Stored data entries:
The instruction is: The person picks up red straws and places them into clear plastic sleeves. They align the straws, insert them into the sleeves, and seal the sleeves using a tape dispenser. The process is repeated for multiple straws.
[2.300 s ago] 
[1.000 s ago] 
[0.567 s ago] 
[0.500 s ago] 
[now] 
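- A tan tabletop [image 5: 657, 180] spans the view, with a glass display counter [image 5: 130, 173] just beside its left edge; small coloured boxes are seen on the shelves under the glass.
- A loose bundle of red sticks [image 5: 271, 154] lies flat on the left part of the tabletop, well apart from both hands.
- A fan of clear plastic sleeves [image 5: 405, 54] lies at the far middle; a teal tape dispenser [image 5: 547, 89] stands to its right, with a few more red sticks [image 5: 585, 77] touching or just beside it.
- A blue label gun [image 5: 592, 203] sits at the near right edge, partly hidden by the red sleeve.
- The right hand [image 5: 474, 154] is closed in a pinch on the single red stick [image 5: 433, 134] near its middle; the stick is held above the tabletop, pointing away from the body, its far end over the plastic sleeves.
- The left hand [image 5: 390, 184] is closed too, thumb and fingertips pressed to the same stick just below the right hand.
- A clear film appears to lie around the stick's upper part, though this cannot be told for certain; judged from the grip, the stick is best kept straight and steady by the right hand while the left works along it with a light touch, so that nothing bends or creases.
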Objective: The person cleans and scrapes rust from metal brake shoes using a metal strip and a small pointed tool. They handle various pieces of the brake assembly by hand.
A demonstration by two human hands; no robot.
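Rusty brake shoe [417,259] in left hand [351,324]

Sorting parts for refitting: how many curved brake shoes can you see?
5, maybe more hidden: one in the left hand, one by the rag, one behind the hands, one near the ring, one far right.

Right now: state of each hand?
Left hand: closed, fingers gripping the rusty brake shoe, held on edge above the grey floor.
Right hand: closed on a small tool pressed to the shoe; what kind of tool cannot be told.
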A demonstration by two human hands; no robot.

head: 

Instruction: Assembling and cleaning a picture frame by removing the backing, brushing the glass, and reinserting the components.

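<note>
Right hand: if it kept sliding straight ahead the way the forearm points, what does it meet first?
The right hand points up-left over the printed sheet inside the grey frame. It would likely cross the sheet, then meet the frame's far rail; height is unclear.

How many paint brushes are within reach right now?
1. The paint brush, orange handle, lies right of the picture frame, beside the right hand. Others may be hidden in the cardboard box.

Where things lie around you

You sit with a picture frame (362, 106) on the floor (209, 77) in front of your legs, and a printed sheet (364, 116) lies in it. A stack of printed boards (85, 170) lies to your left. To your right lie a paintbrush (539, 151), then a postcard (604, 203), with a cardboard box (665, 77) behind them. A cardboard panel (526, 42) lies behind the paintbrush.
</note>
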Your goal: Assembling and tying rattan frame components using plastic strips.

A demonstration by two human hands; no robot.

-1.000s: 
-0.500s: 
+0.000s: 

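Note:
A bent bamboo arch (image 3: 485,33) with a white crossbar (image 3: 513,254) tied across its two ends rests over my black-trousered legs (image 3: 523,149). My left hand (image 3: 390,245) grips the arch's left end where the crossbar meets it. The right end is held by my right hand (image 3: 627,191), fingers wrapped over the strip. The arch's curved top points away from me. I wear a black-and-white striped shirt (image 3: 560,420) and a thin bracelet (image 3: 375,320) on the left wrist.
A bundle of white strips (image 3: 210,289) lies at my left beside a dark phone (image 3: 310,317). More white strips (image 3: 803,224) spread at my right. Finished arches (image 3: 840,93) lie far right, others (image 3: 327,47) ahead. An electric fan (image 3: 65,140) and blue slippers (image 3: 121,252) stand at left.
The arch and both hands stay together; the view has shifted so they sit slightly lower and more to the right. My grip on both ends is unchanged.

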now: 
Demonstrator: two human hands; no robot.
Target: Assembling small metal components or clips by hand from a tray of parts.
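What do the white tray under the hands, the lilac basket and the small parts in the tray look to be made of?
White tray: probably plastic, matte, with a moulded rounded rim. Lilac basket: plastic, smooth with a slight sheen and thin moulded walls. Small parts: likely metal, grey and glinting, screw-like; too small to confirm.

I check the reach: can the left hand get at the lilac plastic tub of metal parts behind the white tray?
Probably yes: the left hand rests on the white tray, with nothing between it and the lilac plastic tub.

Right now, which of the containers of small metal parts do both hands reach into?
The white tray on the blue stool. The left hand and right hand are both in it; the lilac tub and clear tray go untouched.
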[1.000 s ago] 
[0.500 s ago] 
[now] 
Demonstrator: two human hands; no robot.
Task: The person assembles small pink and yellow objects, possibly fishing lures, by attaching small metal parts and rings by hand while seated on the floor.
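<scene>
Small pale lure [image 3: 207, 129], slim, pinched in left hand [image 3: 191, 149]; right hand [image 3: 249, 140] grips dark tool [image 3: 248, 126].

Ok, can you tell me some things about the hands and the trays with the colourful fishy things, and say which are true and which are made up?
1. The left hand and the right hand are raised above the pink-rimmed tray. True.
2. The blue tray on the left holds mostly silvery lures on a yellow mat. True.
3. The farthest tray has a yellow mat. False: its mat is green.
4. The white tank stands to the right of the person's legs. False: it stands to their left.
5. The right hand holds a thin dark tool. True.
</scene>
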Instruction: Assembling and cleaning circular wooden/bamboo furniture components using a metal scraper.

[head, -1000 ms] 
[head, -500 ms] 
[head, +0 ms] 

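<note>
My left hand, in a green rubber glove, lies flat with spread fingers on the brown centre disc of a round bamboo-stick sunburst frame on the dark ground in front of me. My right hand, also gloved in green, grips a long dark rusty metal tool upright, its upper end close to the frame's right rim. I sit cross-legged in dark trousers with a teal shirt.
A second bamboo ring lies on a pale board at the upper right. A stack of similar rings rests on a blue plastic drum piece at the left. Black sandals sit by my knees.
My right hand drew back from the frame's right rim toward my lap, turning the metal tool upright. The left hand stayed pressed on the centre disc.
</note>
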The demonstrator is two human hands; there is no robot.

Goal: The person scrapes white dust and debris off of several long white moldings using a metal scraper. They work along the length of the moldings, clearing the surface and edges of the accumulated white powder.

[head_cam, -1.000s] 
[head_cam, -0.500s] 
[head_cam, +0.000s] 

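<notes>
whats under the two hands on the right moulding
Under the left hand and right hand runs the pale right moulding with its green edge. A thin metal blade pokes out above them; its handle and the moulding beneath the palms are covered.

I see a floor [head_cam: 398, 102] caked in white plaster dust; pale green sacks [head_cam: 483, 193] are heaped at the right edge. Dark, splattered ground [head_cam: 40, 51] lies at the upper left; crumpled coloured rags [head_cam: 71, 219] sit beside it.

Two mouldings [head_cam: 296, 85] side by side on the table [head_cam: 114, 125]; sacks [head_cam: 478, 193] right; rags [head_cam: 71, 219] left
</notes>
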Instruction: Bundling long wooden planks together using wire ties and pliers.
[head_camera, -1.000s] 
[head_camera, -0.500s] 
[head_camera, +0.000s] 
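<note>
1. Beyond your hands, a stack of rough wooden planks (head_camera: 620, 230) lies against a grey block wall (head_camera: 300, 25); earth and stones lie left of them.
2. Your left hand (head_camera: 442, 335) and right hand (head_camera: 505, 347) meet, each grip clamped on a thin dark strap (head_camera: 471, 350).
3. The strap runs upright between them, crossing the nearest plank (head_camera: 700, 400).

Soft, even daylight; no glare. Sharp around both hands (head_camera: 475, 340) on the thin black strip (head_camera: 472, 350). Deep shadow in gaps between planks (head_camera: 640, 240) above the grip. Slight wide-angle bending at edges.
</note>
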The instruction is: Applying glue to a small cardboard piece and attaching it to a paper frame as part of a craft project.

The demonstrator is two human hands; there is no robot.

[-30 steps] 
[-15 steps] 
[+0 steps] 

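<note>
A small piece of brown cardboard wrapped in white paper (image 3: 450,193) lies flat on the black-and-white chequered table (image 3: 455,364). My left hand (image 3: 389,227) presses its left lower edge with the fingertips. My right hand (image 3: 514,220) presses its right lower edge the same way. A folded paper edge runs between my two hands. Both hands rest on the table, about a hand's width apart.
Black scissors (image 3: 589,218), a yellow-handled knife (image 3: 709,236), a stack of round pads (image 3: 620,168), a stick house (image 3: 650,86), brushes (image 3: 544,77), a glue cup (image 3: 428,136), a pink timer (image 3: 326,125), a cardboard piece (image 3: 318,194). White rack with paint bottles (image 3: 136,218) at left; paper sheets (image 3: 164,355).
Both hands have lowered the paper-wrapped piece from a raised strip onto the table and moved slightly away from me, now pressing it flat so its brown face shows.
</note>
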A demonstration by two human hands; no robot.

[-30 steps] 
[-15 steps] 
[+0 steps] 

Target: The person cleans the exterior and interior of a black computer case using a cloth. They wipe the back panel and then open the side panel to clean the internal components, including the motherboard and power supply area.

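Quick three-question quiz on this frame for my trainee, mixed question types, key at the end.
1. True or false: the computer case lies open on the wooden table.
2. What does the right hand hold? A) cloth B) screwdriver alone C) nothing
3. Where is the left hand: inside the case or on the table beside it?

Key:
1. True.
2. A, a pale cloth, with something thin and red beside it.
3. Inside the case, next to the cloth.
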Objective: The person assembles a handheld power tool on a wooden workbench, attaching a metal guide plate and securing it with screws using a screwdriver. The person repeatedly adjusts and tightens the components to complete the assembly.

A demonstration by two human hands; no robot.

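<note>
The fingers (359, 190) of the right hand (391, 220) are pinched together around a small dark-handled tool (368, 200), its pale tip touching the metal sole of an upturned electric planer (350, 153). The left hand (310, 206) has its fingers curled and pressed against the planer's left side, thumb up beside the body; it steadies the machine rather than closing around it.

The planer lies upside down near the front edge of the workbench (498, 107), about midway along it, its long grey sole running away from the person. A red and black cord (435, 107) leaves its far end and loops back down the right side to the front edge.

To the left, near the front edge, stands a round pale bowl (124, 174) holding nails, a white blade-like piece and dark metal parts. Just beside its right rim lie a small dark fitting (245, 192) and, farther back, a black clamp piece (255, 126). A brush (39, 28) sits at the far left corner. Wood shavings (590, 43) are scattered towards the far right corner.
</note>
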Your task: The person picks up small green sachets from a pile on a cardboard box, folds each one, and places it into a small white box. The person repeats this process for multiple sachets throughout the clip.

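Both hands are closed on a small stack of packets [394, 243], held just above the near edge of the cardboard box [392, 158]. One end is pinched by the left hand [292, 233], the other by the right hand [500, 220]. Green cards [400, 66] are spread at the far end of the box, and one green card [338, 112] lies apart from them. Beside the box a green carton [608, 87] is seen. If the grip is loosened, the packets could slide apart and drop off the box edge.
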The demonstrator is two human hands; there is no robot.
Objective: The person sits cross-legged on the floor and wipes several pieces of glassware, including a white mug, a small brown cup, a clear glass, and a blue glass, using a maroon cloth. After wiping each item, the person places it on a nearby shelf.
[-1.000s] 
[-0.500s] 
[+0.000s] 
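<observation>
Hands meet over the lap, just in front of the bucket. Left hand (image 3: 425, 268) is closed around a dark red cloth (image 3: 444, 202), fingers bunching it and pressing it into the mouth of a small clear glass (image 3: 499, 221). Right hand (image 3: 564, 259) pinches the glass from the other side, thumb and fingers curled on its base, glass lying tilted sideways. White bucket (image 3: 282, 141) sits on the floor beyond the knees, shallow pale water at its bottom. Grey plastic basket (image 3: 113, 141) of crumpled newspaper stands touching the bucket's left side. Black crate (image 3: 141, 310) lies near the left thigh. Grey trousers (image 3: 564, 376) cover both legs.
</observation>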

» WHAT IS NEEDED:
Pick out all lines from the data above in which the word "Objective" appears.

» RESPONSE AREA:
Objective: The person cleans and scrapes rust from metal brake shoes using a metal strip and a small pointed tool. They handle various pieces of the brake assembly by hand.
Objective: The person assembles a handheld power tool on a wooden workbench, attaching a metal guide plate and securing it with screws using a screwdriver. The person repeatedly adjusts and tightens the components to complete the assembly.
Objective: The person sits cross-legged on the floor and wipes several pieces of glassware, including a white mug, a small brown cup, a clear glass, and a blue glass, using a maroon cloth. After wiping each item, the person places it on a nearby shelf.

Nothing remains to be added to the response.